Les Parties de la Convention sur la Diversité Biologique ont entamé cette semaine la première partie des négociations sur les objectifs internationaux en matière de biodiversité d’ici à 2050, avec un palier pour 2030 (Cadre post-2020, ou « Global Biodiversity Framework »). Après la déception liée à la non-atteinte avérée des objectifs d’Aichi (objectifs fixés en 2010 pour la biodiversité mondiale en 2020), ce cadre post-2020 pour la biodiversité mondiale devrait être à la fois ambitieux, concret, avec des engagements chiffrés et précisant les moyens à mobiliser pour permettre aux Etats et autres organisations d’atteindre ces objectifs. Au-delà de la signature de la « déclaration de Kunming » qui se veut une « impulsion politique » pour les négociations de 2022, les négociations de cette semaine vont permettre de faire avancer les discussions sur le premier projet de cadre publié en juillet 2021, reprenant des éléments présentés en janvier 2021.

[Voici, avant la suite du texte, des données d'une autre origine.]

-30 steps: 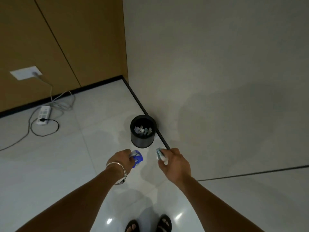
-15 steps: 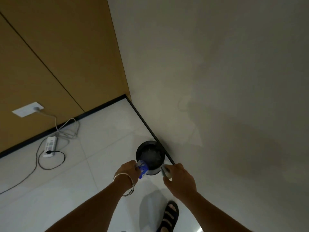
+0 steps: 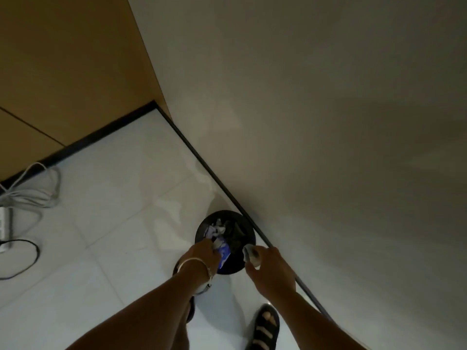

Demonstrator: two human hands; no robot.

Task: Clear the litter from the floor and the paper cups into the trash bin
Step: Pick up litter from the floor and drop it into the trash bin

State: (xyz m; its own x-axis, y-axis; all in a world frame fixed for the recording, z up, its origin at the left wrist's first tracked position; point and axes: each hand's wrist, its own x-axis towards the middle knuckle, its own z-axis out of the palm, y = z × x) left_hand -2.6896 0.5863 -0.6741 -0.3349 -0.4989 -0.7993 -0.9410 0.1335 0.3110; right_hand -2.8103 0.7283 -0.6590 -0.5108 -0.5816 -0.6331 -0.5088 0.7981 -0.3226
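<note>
Against the dark skirting at the foot of the pale wall, the black trash bin (image 3: 238, 233) stands upright on the white tiled floor (image 3: 113, 198), with crumpled paper (image 3: 214, 228) lying inside it. Over its near rim, the left hand (image 3: 203, 253) has its fingers curled round a crumpled blue-and-white wrapper (image 3: 224, 251), held above the opening. Just beside it, the right hand (image 3: 269, 270) pinches a pale crushed piece of litter (image 3: 250, 254); I cannot tell whether it is a paper cup. A metal bracelet (image 3: 194, 262) circles the left wrist. A sandalled foot (image 3: 265, 327) stands near the bin. Well apart, at the left, lie grey cables (image 3: 32, 195) and a power strip (image 3: 5, 228).
</note>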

Les acteurs privés sont suspendus aux résultats des négociations, et leurs activités devraient s’en trouver rapidement et concrètement impactées, tant acteurs financiers qu’entreprises. La nouvelle réglementation française à destination des acteurs financiers sur la prise en compte du risque d’érosion de la biodiversité dans les stratégies d’investissement (article 29 de la Loi Energie-Climat) exige en effet des acteurs financiers une démonstration de l’alignement des portefeuilles avec les objectifs internationaux. La cible 19 « Accroître les ressources financières, toutes sources confondues, pour les porter à au moins 200 milliards USD par an, y compris des ressources financières nouvelles, additionnelles et efficaces » concerne directement les investissements privés.

Côté entreprises, l’ambition de ces engagements internationaux risque d’influencer grandement l’intégration de la nature dans les stratégies et engagements publics. La cible 15 indique par exemple que « toutes les entreprises évaluent et rendent compte de leurs dépendances et de leurs impacts sur la biodiversité, du niveau local au niveau mondial » et précise que les impacts négatifs doivent être diminués d’ici 2030 d’au moins de moitié. Pour répondre à cette cible sérieusement et concrètement, l’utilisation de méthodes de mesure d’empreinte biodiversité agrégée sur tout le cycle de vie des produits et services est particulièrement indiquée, tant pour comprendre ses impacts que pour suivre les bénéfices concrets des engagements.

Ce cadre se veut le plus concret possible pour inciter les acteurs privés à agir pour la préservation de la nature, en grande crise aujourd’hui.